Among the most remarkable yet often overlooked chapters of the Armenian Genocide is the story of the Armenian women who actively resisted annihilation. While countless women endured unimaginable suffering, some took up arms to defend their communities, joining local self-defense units known as fedayis (freedom fighters).

The photograph above depicts two Armenian women fedayi fighters, armed with bandoliers and rifles, captured in a rare historical portrait. These women stand as powerful symbols of defiance against the Ottoman Empire’s systematic campaign of extermination.

In regions such as Zeitun, Van, Shabin-Karahisar, and Musa Dagh, Armenian resistance movements emerged as acts of survival. Women played crucial roles—not only as fighters but also as couriers, nurses, intelligence gatherers, and supporters of the armed struggle. Their participation defied both Ottoman oppression and traditional gender expectations, demonstrating extraordinary resolve under catastrophic circumstances.

For many women, resistance was not merely a choice but a last resort. As Ottoman forces encircled Armenian villages and massacres began, entire communities—men, women, and children—mobilized to defend themselves. Women fighters were recorded holding defensive positions, leading guerrilla attacks, and, in some instances, dying alongside male combatants rather than surrender to a fate of rape, enslavement, or forced conversion.

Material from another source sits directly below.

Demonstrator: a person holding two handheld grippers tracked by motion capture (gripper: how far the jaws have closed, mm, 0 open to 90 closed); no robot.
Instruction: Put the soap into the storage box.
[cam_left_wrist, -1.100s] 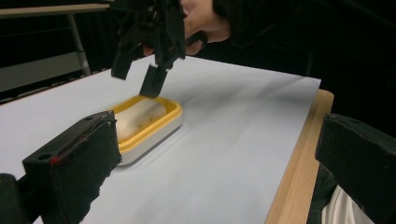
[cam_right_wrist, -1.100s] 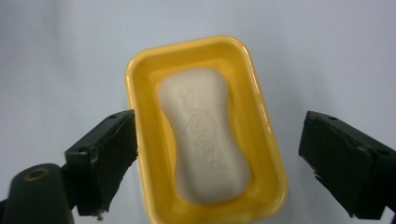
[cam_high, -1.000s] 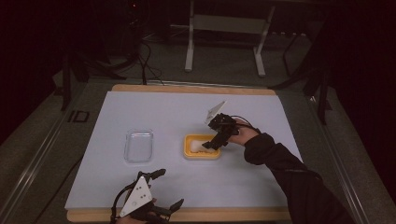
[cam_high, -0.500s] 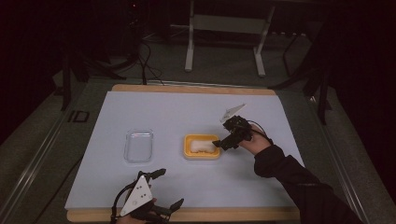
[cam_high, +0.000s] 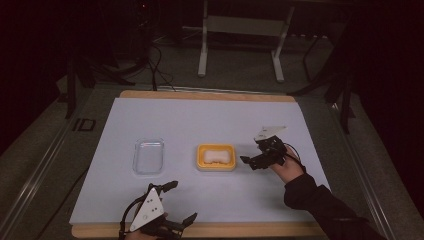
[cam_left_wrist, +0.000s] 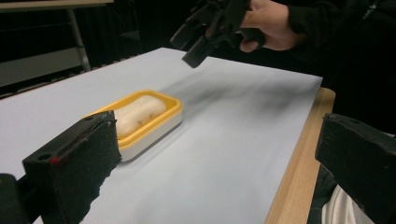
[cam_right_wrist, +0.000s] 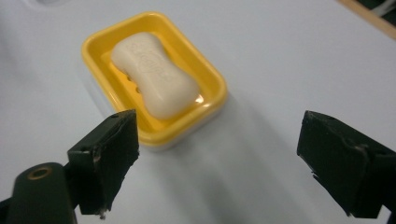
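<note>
White sheet (cam_high: 200, 120) covers your table; your right gripper (cam_right_wrist: 219, 163) hovers spread and empty just short of the yellow soap dish (cam_right_wrist: 212, 84) holding soap (cam_right_wrist: 156, 74); your left gripper (cam_left_wrist: 215, 172) gapes empty too.

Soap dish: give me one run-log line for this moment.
soap in yellow dish | right gripper open beside dish | left gripper open, near edge | clear lid left of dish

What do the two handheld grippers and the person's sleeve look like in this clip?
Both the left gripper and the right gripper are black with blocky two-jaw ends. Each carries a pale grey three-cornered plate on top and trails a thin black cable. The right arm wears a dark sleeve.
</note>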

This photograph is a rare and invaluable testament to the active agency of Armenian women during the Genocide. It challenges prevailing images of women solely as passive victims and underscores the multifaceted ways in which Armenian women confronted the machinery of destruction. By preserving and exhibiting such images, we not only honor their bravery but also restore a critical dimension to the historical memory of the Armenian people.

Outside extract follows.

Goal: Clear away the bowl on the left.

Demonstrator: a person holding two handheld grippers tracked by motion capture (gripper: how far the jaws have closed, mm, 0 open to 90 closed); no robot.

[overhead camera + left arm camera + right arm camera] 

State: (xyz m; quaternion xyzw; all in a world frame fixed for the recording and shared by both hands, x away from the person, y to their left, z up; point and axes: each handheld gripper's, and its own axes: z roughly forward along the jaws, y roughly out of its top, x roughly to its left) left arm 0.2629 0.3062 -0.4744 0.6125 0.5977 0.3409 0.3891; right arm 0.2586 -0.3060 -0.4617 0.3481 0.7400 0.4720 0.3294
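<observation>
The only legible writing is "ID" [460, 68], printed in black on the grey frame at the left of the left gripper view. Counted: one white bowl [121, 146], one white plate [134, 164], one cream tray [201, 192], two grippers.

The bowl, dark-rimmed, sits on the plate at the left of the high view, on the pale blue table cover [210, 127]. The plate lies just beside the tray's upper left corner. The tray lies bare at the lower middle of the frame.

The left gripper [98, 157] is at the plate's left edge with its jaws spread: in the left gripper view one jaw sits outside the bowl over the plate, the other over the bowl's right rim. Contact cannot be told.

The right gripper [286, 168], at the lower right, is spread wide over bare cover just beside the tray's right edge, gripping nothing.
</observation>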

Historic photograph of two Armenian women fedayi fighters armed with rifles and bandoliers, symbolizing women’s resistance during the Armenian Genocide, circa early 20th century.
Photograph of two Armenian women fedayi (freedom fighters), circa early 20th century, armed with rifles and bandoliers. These women joined local resistance movements during the Armenian Genocide, defying Ottoman forces to protect their communities. Their participation highlights the often-overlooked role of Armenian women in acts of armed resistance, survival, and defense amid systematic extermination.